I've slightly restructured the regex_file function to be more tolerant of failed Regular Expression compilations. It should now log the reason for the compilation failure instead of producing a traceback.

jrehmer commented 10 months ago

After fixing the regex issues I have the following errors which seem to be related to having specific values set in ~/pyclean/etc/pyclean.cfg for max_crosspost and lines_allowed:

Traceback (most recent call last):
  File "/usr/local/news/bin/filter/filter_innd.py", line 349, in filter_art
    return self.pyfilter.filter(art)
  File "/usr/local/news/bin/filter/filter_innd.py", line 725, in filter
    if self.groups['count'] > config.get('groups', 'max_crosspost'):
TypeError: '>' not supported between instances of 'int' and 'str'

Traceback (most recent call last):
  File "/usr/local/news/bin/filter/filter_innd.py", line 349, in filter_art
    return self.pyfilter.filter(art)
  File "/usr/local/news/bin/filter/filter_innd.py", line 926, in filter
    isbin = self.binary.isbin(art)
  File "/usr/local/news/bin/filter/filter_innd.py", line 466, in isbin
    if b64match > config.get('binary', 'lines_allowed'):
TypeError: '>' not supported between instances of 'int' and 'str'
Julien-Elie commented 10 months ago

Does it work better with config.getint instead of config.get?

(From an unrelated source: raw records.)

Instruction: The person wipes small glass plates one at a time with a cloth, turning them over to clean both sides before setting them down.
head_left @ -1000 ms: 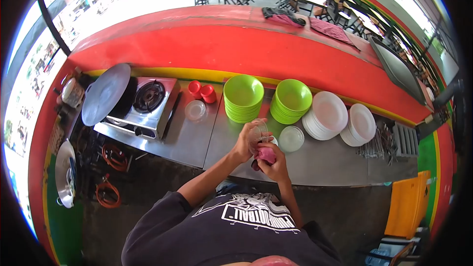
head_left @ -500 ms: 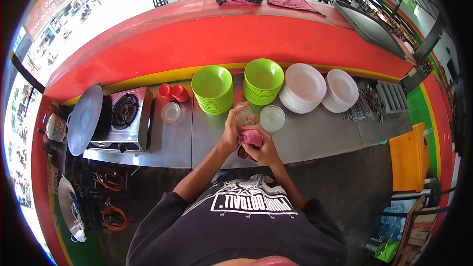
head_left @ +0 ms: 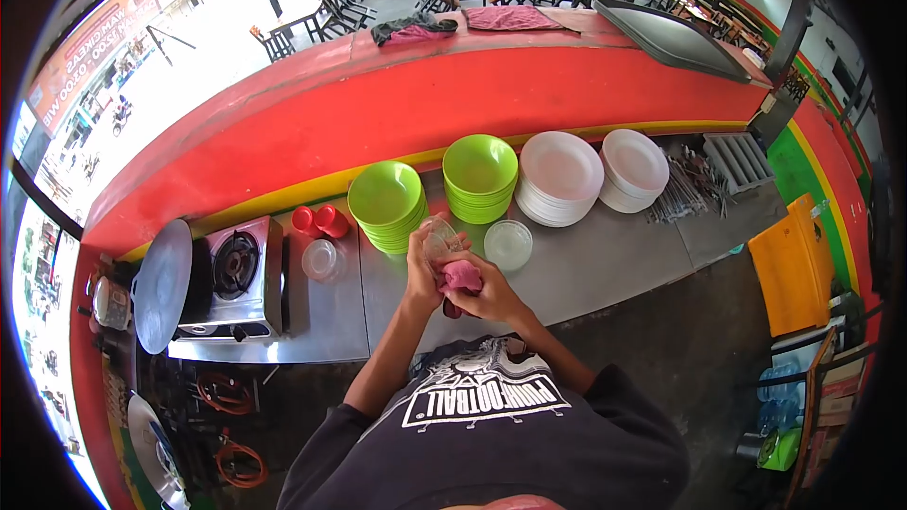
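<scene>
My left hand [head_left: 421,272] is closed around a small clear bowl [head_left: 440,240], tilted on its side above the counter's front half. In my right hand [head_left: 495,297] is a bunched pink cloth [head_left: 462,275], pressed against the near side of that bowl; a darker part of the cloth hangs below. Just right of the hands stands a stack of clear bowls [head_left: 508,244] on the steel counter [head_left: 605,264]. Behind the hands rise two stacks of green bowls, the left stack [head_left: 385,194] and the right stack [head_left: 480,168].
White plates [head_left: 561,170] form two stacks at the back right, beside loose cutlery [head_left: 688,187] and a grey cutlery tray [head_left: 737,162]. Leftward are another clear bowl [head_left: 322,261], red cups [head_left: 319,221], a gas stove [head_left: 236,269] and a large wok [head_left: 162,285]. A red wall [head_left: 283,127] borders the counter.
The head view has shifted and turned, so the counter items sit differently in the picture. Both hands still hold the bowl and the pink cloth together, with only slight movement between them.
</scene>
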A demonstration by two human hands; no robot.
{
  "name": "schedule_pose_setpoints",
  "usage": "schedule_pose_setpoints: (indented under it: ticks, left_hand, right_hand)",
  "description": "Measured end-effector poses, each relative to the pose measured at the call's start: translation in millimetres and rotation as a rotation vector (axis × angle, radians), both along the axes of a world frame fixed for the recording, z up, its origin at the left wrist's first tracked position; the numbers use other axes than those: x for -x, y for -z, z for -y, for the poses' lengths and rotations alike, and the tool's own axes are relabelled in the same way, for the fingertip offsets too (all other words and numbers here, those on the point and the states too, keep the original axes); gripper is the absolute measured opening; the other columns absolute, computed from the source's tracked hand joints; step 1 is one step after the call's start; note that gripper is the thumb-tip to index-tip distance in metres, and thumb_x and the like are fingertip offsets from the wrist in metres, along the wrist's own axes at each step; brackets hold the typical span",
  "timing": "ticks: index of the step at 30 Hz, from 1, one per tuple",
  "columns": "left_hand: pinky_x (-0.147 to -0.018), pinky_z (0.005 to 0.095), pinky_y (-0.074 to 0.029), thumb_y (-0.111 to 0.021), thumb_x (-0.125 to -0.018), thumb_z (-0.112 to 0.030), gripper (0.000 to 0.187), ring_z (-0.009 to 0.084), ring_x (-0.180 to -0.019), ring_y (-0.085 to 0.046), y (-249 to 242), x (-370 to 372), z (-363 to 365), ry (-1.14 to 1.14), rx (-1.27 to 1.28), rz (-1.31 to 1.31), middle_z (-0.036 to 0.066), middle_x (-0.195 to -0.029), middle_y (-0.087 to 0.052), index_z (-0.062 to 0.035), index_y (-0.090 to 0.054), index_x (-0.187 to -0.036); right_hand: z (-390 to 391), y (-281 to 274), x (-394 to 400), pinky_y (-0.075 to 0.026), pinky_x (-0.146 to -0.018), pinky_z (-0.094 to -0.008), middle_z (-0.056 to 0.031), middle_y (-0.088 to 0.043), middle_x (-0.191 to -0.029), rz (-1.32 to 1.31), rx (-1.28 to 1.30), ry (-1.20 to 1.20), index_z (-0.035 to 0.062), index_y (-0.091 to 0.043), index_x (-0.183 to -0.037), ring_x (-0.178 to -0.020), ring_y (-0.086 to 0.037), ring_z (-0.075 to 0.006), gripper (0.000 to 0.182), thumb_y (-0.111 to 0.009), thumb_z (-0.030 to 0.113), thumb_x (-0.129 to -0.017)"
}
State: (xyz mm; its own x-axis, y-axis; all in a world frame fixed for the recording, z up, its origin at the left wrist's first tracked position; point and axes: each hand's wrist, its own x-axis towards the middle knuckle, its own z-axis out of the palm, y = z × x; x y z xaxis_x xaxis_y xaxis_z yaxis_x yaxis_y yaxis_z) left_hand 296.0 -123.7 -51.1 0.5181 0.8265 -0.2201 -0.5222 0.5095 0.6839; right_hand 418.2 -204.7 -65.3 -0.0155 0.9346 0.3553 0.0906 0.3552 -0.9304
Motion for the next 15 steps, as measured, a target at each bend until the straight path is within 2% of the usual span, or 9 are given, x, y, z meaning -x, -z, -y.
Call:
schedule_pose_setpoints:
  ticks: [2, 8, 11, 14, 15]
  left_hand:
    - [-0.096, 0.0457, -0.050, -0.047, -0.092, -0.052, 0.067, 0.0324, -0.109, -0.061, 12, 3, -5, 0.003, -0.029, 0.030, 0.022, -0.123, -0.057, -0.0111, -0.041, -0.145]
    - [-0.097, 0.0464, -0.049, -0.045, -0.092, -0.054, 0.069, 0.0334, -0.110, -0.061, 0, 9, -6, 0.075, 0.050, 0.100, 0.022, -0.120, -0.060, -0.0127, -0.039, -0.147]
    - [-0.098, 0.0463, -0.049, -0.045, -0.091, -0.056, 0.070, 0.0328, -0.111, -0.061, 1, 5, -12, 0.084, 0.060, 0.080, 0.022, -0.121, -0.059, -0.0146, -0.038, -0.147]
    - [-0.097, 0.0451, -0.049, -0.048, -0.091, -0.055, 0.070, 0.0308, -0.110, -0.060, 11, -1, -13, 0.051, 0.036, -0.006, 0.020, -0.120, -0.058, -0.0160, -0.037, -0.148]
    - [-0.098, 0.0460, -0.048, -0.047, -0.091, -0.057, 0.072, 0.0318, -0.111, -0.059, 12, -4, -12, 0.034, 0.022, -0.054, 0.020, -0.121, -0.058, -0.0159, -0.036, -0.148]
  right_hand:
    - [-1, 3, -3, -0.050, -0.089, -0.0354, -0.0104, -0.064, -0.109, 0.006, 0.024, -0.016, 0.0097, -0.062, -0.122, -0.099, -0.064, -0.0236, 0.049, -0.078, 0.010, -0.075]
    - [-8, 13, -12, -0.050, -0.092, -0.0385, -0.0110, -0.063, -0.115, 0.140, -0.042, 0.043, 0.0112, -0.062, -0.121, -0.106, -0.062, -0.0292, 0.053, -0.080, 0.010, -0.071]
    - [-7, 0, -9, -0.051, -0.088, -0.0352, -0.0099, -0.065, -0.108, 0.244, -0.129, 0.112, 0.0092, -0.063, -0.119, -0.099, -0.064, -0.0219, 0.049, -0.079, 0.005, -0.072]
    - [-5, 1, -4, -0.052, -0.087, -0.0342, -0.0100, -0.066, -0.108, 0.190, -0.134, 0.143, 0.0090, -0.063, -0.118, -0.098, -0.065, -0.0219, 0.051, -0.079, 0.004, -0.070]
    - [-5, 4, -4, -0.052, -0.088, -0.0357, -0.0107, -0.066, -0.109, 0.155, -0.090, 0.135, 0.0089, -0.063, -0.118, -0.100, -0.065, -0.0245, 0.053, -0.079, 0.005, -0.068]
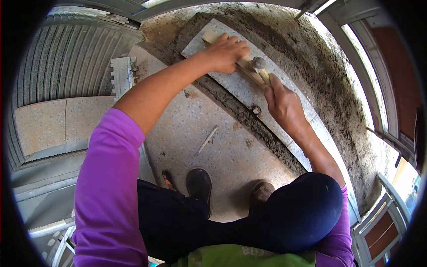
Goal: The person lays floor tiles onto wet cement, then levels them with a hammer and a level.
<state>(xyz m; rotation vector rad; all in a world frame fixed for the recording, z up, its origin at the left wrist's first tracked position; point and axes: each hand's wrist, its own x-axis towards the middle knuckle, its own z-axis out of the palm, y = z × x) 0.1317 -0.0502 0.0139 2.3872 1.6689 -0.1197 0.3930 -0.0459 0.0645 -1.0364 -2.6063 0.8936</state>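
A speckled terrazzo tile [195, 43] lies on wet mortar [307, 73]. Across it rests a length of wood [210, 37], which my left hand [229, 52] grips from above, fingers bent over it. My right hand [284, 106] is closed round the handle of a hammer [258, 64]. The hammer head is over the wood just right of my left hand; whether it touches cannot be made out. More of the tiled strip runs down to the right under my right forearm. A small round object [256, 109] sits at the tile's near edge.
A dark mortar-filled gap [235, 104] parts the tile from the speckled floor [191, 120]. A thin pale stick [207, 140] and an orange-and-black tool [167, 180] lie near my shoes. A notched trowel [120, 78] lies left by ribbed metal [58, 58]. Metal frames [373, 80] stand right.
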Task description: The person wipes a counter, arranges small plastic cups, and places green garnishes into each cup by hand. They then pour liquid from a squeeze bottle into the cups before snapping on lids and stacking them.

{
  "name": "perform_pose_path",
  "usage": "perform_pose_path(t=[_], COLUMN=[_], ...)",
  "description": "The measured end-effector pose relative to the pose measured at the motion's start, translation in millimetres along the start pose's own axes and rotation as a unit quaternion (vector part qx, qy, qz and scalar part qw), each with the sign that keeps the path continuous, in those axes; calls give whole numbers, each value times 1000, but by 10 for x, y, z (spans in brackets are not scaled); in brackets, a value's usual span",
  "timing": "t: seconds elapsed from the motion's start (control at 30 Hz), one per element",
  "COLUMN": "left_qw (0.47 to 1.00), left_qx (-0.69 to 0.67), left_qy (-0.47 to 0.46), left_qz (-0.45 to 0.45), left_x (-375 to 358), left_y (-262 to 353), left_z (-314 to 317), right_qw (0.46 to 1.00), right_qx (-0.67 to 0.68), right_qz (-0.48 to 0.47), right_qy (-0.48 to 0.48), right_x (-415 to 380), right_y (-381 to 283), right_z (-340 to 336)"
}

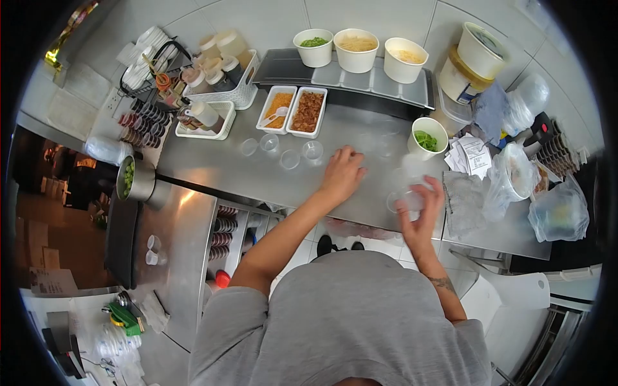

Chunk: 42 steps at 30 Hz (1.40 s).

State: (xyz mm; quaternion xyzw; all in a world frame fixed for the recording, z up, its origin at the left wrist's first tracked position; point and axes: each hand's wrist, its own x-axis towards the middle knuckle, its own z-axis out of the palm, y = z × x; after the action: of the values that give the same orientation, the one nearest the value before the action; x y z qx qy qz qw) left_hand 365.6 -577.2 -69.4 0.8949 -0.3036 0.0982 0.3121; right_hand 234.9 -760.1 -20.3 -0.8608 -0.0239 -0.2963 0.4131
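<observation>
A person in a grey short-sleeved T-shirt (367, 315) leans over a silvery metal bench (225, 167), seen from above. The landmark here is a white rectangular tray of chopped reddish-brown food (303, 134), toward the back of the bench.

The right hand (421, 209) is well to the right of that tray and closer to the person. Its thumb and fingers are partly spread around a clear, shallow, round plastic cup (397, 201) — they appear to grip it by the side, just above the bench.

The left hand (343, 177) is in front of the tray and slightly to its right, palm down, with its fingers loosely bent toward the bench; whether they hold anything cannot be told.

Four small clear plastic cups stand in front of the tray, the nearest to the left hand (313, 151) being just beside it. Directly left of the tray sits a matching white tray of orange shreds (269, 130), with a white plastic spoon (277, 116) lying in it. Behind and to the right of the landmark tray, three round white tubs (356, 62) line a raised dark shelf (283, 71); farther right on the bench, a white tub of green leaves (426, 152) stands beside white printed slips (468, 156) — and a crumpled grey cloth (462, 209) lies nearer the person.
</observation>
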Motion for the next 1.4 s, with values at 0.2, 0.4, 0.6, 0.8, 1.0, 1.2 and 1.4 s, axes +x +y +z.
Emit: perform_pose_path(t=[0.2, 0.4, 0.6, 0.8, 1.0, 1.2, 1.4], left_qw=[983, 992, 995, 950, 972, 983, 842], left_qx=[113, 99, 38, 208, 191, 125, 434], left_qy=[98, 14, 85, 145, 79, 93, 252], left_qz=[-104, -75, -26, -181, -109, -102, -196], left_x=[-147, -376, -283, -414, -587, -639, -2087], left_y=[-241, -409, -315, -1212, -1021, -728, -1877], left_z=[-378, -330, -380, -922, -728, -1015, -2440], right_qw=[981, 981, 958, 954, 975, 986, 987], right_qx=[49, 51, 120, 121, 59, 31, 71], right_qz=[-78, -63, -102, -41, -11, 26, -49], right_qy=[-171, -174, -241, -270, -215, -159, -134], right_x=[-174, -79, -183, -217, -134, 96, 192], right_y=[202, 271, 143, 206, 273, 199, -48], right_z=[470, 407, 531, 607, 734, 894, 792])
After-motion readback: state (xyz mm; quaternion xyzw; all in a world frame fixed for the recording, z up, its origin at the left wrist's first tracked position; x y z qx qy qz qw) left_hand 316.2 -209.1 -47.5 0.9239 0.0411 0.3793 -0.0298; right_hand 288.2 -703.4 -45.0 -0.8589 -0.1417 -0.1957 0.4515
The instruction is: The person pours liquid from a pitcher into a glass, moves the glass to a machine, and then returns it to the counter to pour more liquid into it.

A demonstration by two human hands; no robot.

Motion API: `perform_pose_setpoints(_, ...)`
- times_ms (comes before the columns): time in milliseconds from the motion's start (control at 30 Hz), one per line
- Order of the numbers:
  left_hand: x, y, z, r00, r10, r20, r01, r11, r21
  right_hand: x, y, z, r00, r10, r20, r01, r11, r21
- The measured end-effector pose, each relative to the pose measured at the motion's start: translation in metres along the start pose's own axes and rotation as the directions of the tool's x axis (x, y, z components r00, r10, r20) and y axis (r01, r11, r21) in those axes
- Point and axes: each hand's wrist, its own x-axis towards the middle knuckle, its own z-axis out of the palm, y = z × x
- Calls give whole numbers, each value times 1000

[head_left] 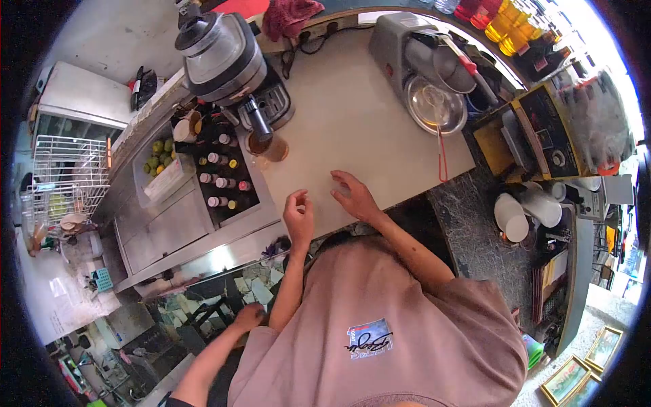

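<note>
Resting my open right hand [354, 197] on the bare counter [352, 122], left hand [299, 216] loosely curled, empty; my shirt print [370, 337] stays unreadable.

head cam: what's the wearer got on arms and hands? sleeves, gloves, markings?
The left hand and right hand are bare: no gloves, and no watch or rings that I can make out. The forearms are uncovered. The shirt is a dusty-pink short-sleeved tee with a small blue-and-white printed patch crossed by dark script.
</note>
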Motion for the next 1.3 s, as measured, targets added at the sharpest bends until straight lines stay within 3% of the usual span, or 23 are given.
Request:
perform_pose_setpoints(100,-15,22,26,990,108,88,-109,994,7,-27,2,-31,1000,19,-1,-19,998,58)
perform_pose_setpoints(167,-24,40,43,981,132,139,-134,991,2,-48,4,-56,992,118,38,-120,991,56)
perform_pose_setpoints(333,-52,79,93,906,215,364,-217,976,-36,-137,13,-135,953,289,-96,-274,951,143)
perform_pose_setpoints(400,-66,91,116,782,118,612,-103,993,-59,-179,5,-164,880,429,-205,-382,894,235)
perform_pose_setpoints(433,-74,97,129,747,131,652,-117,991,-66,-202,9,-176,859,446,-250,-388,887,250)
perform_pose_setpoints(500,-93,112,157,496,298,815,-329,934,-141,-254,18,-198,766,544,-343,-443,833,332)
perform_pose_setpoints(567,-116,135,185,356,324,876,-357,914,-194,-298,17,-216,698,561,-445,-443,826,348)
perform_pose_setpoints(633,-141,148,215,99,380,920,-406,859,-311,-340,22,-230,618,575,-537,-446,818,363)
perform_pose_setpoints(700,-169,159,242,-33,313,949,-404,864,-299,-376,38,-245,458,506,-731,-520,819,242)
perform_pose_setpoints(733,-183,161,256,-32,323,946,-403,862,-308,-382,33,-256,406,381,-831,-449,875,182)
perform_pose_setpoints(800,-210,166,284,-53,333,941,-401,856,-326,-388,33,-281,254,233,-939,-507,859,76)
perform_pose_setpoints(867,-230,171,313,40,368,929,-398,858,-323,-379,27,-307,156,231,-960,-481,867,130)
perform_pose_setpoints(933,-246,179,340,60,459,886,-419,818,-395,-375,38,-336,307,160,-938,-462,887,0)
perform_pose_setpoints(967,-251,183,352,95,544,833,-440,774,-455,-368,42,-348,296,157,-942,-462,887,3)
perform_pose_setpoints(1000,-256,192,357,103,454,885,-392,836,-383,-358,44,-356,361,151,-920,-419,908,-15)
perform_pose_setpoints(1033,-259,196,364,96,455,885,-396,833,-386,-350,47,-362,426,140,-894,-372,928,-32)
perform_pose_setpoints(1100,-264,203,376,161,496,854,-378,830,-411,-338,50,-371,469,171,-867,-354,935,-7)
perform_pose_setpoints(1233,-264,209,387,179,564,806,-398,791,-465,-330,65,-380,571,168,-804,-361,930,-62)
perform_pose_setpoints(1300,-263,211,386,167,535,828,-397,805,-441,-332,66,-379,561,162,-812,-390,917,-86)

Besides the 2 you mention, there would also be 4 other occurrences to fix:

if suspect > config.get('binary', 'lines_allowed'):`

if self.groups['count'] > config.get('groups',
                                     'max_low_crosspost'):

int(art[__LINES__]) <= config.get('logging',
                                  'logart_maxlines')):

maxlines = config.get('logging', 'logart_maxlines')
jrehmer commented 10 months ago

Thanks Julien, that resolves the error.